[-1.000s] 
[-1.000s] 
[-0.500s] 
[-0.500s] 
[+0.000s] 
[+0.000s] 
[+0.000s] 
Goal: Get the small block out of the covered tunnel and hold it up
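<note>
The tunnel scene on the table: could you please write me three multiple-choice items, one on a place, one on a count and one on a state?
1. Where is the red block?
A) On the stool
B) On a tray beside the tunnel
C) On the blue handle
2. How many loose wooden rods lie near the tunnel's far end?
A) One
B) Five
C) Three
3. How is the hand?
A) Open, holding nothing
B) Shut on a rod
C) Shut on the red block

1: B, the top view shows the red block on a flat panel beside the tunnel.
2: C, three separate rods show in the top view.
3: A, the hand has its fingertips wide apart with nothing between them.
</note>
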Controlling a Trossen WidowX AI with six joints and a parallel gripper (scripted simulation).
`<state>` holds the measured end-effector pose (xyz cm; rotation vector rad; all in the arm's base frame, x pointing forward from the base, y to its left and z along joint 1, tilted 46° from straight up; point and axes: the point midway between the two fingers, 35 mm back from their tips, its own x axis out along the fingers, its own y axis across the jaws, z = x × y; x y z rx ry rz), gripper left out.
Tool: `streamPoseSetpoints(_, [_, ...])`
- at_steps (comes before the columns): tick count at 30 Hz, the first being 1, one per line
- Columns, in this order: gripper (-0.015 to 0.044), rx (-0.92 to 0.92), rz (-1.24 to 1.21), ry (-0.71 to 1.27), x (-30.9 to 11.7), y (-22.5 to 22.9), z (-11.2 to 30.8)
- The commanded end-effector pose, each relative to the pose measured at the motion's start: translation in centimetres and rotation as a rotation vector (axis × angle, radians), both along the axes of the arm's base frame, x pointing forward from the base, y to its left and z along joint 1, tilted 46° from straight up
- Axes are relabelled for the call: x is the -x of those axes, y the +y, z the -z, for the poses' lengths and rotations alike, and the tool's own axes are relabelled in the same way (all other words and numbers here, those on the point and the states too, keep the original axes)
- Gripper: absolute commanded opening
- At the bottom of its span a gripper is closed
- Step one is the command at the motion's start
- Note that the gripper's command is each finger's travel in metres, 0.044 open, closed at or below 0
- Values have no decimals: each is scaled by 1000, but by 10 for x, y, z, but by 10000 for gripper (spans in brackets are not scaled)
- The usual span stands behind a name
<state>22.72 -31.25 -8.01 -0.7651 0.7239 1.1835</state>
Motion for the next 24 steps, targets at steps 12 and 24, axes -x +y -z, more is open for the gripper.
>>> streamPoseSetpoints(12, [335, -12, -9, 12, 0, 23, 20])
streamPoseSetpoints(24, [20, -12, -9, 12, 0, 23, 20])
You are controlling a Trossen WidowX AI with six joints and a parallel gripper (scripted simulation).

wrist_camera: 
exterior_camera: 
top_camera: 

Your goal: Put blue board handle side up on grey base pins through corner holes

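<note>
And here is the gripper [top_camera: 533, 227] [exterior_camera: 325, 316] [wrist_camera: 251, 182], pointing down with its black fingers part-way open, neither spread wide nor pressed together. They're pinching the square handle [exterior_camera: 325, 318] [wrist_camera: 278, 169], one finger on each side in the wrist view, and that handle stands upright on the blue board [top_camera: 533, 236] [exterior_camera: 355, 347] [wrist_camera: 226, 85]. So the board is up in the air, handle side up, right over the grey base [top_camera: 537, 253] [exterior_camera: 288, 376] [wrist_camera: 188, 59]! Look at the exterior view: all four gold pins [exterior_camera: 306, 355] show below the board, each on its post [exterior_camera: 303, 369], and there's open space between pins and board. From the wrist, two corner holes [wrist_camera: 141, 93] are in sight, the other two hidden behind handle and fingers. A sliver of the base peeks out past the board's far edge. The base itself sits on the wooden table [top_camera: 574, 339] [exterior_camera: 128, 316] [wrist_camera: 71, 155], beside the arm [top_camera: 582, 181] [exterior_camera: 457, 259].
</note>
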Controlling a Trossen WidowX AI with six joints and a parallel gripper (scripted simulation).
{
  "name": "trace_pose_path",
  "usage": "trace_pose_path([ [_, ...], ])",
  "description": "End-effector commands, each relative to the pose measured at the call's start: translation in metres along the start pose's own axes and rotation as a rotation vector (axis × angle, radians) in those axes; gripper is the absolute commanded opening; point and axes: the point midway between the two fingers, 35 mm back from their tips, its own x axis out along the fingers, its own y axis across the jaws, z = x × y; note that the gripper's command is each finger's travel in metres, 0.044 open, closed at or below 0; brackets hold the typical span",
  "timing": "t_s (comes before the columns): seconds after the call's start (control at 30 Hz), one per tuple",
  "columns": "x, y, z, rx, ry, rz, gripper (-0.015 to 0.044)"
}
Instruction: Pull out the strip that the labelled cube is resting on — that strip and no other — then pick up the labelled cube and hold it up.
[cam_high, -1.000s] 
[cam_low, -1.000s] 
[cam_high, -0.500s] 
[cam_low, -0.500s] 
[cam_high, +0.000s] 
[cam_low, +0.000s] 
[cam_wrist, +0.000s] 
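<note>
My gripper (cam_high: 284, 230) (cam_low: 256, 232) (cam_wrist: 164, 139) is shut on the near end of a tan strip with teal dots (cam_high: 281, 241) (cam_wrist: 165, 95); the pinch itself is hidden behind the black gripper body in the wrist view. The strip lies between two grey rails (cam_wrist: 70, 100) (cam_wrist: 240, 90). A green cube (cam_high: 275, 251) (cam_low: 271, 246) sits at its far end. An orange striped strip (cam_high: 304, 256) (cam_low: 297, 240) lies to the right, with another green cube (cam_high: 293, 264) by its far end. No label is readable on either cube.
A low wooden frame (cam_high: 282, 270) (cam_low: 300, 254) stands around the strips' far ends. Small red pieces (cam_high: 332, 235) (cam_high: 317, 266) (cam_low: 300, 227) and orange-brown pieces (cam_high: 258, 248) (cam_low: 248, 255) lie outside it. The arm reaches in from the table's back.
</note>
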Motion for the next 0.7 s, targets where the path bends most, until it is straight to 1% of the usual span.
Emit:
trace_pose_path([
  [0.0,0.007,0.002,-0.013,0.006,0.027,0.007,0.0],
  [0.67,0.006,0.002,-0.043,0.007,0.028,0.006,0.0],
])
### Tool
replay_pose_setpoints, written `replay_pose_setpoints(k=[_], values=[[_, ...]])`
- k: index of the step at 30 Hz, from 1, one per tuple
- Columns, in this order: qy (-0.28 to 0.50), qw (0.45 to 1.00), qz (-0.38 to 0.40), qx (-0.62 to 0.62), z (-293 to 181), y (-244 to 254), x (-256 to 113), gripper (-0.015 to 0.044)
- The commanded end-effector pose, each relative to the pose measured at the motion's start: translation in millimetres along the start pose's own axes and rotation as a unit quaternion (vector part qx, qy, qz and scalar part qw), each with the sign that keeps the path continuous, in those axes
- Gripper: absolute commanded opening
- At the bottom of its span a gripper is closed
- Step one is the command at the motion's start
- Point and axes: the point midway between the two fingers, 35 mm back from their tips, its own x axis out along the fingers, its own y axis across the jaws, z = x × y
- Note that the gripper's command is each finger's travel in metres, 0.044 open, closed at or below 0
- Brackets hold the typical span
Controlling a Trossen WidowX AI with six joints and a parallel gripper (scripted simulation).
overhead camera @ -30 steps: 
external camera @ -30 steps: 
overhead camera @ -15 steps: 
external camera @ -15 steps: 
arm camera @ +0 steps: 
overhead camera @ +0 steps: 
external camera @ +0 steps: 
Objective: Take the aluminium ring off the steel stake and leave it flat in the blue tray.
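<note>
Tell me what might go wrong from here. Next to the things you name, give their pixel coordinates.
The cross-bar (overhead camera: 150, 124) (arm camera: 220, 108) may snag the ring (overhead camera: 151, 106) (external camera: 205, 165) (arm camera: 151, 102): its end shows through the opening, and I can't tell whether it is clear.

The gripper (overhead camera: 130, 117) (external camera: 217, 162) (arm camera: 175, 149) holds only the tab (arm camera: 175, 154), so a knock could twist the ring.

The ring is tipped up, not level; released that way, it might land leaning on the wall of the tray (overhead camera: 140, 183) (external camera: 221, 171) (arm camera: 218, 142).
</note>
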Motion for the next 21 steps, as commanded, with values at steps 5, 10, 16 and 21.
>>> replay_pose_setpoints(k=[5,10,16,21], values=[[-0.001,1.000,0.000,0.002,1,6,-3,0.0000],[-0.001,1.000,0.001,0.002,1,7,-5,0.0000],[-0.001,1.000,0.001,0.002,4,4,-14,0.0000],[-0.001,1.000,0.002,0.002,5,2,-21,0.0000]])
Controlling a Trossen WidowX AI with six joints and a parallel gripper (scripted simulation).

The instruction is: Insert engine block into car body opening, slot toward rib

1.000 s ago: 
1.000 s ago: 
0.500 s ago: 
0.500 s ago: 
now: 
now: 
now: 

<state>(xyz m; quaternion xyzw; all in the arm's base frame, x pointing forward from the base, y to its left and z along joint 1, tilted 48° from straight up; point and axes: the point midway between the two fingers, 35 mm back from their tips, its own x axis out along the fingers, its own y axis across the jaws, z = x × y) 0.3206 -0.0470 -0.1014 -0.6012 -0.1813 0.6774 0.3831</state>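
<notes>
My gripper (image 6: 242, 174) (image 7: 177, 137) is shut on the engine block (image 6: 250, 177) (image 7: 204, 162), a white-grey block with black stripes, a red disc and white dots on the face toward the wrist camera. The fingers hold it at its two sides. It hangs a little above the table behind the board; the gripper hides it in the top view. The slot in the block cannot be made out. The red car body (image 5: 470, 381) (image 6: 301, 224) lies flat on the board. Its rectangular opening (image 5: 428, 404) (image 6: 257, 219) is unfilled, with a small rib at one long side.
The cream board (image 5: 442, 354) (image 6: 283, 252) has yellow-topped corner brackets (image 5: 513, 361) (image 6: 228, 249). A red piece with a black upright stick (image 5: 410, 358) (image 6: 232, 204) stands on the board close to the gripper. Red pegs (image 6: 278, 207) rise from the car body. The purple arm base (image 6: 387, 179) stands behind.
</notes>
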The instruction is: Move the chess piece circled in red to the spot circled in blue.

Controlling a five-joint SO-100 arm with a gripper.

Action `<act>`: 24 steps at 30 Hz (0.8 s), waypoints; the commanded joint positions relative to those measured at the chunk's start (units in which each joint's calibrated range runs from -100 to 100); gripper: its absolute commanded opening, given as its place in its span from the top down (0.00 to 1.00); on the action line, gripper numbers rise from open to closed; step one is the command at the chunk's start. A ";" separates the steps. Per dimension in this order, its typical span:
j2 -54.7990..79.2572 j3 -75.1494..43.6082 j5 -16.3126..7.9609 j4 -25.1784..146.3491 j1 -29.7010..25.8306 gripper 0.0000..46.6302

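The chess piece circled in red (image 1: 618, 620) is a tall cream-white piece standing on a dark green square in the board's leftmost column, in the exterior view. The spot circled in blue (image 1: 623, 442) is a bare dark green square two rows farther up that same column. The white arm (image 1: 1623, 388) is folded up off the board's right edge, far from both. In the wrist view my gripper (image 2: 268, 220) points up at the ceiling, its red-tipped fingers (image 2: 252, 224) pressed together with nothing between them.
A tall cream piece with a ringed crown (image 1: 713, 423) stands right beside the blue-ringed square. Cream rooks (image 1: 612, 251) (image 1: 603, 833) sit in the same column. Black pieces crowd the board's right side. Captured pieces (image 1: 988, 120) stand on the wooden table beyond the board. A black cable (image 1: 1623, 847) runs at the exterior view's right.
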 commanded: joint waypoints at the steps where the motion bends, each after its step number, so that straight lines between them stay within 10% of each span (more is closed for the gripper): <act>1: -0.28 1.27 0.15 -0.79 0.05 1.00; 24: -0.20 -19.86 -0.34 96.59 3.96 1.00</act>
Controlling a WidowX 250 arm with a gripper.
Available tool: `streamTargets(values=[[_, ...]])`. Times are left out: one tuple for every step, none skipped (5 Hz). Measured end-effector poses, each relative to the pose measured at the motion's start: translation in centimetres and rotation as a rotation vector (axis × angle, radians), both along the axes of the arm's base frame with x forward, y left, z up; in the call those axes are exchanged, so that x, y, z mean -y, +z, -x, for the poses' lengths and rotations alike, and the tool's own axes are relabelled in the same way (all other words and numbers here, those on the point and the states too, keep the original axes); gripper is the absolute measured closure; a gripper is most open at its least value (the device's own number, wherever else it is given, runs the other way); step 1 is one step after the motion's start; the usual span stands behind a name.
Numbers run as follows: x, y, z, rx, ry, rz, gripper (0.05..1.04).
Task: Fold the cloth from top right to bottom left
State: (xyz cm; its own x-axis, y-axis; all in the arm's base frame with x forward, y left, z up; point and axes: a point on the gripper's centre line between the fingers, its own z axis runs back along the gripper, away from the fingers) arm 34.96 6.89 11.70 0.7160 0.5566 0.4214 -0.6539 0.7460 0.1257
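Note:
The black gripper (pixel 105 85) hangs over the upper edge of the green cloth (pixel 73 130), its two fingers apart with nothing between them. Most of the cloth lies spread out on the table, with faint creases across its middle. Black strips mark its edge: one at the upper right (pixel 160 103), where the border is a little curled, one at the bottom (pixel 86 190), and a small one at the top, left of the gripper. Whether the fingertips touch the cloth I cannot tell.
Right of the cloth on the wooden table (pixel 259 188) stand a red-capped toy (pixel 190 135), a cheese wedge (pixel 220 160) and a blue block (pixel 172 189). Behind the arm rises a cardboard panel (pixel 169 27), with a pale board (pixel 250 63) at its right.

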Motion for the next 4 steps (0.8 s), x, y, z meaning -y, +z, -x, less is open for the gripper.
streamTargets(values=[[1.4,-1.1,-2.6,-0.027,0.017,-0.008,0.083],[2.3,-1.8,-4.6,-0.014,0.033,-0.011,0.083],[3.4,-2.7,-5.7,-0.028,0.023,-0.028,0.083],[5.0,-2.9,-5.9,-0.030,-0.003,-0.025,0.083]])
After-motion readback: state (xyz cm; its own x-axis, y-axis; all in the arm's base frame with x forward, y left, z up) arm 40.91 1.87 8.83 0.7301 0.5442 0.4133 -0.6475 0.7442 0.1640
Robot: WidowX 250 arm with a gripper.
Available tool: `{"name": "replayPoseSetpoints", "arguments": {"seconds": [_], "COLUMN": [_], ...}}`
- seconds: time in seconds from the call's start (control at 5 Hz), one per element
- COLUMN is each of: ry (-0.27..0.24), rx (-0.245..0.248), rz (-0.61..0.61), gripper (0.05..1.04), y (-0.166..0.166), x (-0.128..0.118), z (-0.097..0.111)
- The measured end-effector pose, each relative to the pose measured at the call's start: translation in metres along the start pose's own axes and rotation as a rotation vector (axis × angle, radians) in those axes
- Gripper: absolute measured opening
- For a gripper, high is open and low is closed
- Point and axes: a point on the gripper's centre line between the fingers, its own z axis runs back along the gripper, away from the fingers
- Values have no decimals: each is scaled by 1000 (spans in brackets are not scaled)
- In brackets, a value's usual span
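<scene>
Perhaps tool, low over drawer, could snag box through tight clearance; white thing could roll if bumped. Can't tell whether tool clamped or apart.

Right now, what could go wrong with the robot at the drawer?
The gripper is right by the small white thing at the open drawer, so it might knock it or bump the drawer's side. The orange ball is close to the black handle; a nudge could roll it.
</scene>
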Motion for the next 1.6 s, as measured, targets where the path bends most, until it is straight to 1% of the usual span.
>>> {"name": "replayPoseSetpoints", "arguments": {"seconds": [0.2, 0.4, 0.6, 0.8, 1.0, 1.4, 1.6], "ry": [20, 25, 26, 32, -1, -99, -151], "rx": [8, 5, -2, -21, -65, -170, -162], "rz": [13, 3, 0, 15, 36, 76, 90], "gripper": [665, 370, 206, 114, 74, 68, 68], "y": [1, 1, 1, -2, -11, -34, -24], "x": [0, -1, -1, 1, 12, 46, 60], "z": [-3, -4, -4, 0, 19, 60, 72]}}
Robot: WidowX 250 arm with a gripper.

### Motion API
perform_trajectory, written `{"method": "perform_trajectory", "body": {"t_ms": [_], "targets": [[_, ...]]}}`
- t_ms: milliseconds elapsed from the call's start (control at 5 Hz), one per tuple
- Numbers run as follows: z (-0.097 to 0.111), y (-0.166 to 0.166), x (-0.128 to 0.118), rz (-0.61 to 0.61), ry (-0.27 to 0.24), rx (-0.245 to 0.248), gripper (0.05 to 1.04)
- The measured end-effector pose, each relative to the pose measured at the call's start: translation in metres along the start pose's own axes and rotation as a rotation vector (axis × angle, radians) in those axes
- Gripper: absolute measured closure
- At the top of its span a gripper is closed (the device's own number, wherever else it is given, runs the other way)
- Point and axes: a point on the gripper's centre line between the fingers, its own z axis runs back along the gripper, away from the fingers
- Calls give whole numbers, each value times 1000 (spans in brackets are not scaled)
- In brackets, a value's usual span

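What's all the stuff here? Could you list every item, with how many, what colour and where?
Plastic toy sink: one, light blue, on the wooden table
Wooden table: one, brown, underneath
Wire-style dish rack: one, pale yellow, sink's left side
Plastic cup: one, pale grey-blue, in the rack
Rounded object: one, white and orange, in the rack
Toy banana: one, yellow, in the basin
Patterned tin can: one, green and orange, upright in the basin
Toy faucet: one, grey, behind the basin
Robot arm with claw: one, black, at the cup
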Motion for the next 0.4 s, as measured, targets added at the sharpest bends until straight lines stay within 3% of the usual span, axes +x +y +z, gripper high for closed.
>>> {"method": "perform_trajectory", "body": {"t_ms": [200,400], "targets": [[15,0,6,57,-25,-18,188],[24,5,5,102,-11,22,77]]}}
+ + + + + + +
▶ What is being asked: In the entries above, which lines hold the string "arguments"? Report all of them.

▶ Output of the exercise:
Available tool: `{"name": "replayPoseSetpoints", "arguments": {"seconds": [_], "COLUMN": [_], ...}}`
>>> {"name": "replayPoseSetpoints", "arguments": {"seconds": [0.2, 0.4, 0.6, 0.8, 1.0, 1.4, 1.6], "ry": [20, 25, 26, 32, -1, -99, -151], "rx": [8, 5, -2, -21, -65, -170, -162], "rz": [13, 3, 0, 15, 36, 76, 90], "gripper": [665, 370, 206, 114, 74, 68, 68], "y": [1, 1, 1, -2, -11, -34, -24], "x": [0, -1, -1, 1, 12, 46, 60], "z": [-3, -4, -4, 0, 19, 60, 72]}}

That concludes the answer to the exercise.